Бин убрал руку. Крис хотел что-то добавить, но, как только открыл рот, задохнулся. Запах растаявшего ледника и можжевельника окутал с ног до головы, когда Чанбин коснулся его пальцев своими.
— Может, однажды у тебя получится?
Чанбину было немыслимо горько, только он об этом не сказал. Боль заполняла, выжигала, рассекала вдоль по линиям артерий. Но любовь к Чану была по-прежнему с ним, разбитая и преданная, и он ничего не мог с собой поделать, хоть иди прыгай под машину. Крис смотрел, а глаза щипало: эта боль не его, и прожить ее — долг Чана, а Чанбину с таким отчаянным порывом чинить сломанные вещи нужно работать в мастерской, ведь ни часы, ни машины, ни даже игрушки не заставят одной фразой чувствовать так, будто тебе выдернули хребет.

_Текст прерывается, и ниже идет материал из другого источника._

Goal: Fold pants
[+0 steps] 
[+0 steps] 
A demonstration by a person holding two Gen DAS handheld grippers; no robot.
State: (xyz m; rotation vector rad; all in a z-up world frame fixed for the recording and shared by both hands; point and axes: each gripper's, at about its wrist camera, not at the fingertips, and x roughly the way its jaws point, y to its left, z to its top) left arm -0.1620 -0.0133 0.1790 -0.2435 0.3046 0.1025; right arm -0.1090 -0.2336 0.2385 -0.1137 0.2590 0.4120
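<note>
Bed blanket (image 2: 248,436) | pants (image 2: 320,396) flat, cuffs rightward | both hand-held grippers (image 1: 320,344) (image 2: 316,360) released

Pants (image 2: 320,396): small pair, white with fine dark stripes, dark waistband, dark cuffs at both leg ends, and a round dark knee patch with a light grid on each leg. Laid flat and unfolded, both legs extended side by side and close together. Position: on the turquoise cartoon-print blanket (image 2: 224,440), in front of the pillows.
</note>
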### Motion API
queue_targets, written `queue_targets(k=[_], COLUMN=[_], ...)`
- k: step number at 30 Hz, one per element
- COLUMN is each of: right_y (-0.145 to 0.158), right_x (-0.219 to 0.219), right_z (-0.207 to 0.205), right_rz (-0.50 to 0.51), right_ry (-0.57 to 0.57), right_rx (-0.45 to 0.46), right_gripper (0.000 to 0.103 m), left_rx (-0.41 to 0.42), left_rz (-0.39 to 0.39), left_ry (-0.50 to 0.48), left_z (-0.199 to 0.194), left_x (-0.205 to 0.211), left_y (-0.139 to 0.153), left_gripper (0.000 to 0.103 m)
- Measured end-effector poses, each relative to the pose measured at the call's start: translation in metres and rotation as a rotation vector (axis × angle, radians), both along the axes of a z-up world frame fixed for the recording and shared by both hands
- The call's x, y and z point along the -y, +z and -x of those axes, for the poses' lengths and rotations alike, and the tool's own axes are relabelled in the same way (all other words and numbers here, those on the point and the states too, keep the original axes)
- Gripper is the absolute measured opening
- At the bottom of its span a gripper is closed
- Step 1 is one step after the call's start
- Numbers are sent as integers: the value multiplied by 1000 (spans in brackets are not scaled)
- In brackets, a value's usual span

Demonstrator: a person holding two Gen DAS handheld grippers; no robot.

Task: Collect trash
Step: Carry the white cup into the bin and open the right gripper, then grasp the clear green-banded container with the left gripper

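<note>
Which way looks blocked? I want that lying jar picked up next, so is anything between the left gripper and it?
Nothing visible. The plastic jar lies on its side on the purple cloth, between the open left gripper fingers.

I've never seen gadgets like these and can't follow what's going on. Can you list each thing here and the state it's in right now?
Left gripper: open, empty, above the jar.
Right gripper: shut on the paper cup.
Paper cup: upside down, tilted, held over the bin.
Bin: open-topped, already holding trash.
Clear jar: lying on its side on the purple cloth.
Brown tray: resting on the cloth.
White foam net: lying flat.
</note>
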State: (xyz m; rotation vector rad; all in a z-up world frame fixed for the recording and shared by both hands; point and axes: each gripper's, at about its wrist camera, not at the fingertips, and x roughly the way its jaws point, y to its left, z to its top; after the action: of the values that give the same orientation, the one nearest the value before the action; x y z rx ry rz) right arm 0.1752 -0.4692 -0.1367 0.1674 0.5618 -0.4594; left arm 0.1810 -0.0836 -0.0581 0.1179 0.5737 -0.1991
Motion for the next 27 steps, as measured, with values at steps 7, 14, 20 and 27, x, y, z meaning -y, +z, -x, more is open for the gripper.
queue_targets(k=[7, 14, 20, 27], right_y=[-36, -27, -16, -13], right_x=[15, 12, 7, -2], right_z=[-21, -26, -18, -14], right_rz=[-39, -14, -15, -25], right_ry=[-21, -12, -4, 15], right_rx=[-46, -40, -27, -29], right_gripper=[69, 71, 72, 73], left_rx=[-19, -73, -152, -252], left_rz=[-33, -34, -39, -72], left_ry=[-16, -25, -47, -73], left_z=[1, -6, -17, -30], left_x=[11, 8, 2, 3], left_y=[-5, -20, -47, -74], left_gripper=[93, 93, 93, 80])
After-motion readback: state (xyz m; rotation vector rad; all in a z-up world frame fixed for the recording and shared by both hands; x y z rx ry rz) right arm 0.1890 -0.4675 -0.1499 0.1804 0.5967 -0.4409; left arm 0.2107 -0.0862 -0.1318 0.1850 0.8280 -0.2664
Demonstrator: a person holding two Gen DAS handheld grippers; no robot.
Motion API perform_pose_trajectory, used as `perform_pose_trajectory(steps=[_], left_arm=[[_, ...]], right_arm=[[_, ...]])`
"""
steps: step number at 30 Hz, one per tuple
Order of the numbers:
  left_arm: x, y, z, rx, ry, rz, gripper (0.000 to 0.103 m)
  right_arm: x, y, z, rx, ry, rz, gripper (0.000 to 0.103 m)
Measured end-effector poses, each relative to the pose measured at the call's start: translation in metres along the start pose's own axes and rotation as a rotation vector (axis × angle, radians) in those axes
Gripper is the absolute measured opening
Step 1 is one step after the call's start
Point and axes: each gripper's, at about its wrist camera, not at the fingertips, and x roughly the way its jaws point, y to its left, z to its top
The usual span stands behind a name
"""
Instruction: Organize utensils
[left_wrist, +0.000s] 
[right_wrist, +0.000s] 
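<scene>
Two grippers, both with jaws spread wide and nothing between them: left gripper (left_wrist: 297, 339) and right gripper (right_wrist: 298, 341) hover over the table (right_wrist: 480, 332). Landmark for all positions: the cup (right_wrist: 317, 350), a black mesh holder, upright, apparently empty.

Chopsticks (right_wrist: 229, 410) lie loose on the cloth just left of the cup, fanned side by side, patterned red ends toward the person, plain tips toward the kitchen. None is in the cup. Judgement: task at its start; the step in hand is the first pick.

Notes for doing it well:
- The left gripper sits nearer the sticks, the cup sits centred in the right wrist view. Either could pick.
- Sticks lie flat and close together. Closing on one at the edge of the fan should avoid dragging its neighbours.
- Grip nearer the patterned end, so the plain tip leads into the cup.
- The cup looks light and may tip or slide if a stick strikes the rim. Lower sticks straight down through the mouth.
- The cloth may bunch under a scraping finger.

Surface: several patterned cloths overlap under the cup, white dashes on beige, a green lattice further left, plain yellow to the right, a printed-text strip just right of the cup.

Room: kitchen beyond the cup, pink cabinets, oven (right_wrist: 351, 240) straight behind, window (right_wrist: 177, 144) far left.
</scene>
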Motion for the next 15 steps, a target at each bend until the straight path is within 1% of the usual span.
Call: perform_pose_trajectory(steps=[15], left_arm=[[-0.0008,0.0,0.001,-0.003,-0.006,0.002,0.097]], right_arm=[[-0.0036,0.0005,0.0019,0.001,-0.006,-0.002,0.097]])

— Я бы хотел, Бин, — честно признался Чан. Он осторожно коснулся его пальцев в ответ, панически боясь Чанбина сейчас потерять. Только правда — это все, что у них сейчас было. Косая, хромая, изуродованная правда, и Чан выдал ее как на духу. — Но я не готов взять эту ответственность на себя. Я не могу обещать, что…
— Я готов, — перебил его Чанбин. И взгляд серьезный, как всегда. — За нас обоих.
Чан закрыл глаза ровно на секунду. Он возвращался на Чеджу несколько раз, пытаясь отыскать следы, оставленные когда-то Минхо. Наверное, их в тот же день слизала морская пена, а он все искал, стоял на том же самом месте и надеялся, что они с Ли когда-нибудь приедут сюда снова.
— Я никогда не заменю его, ты и сам знаешь. Никто не заменит. Но если ты мне доверишься, я сделаю тебя счастливым.
«Обещаю» полушепотом в конце, и немым криком виснут в воздухе все остальные слова. У Чанбина отболит за них двоих, даже если у Криса не получится, если Минхо объявится снова. Пусть оставит после себя очередной узор из трещин и обломков — Бин соберет каждый. Чан трет глаза и хочет встать перед ним на колени, повторяя засевшее в глотке до хрипоты: «это несправедливо». Это несправедливо. Но Бину нужна не жалость, а ответ, и Чан это знает. Как и то, что впервые за все эти годы ему искренне хочется остаться не на Чеджу, а там, где окна продувает. Где горы, можжевельник и ледяные реки. Где Бин.
Со помог раскидать часть вещей из чемоданов, наскоро что-то согрел им в микроволновке и, не раздеваясь, заснул с Чаном прямо так. Тот нашел его руку и закрыл глаза, думая о том, что не полюбил Бина сегодня, но обязательно попробует завтра. Наступит день, когда их общая боль утихнет. Мысли о Чанбине вытеснят все воспоминания о Минхо. Цепь из ран, что он оставил, будет бережно заштопана неровными стежками от руки, догорят последние фотографии с моря, и от него останется только имя — отдаленно знакомое, но при упоминании которого уже ничего не отзовется. Чан засыпает с верой в то, что имя Чанбина будет звучать громче, роднее, теплее. Чан засыпает практически счастливым человеком, потому что знает: в день, когда он его полюбит, имя Чанбина превратит имя Минхо в пыль.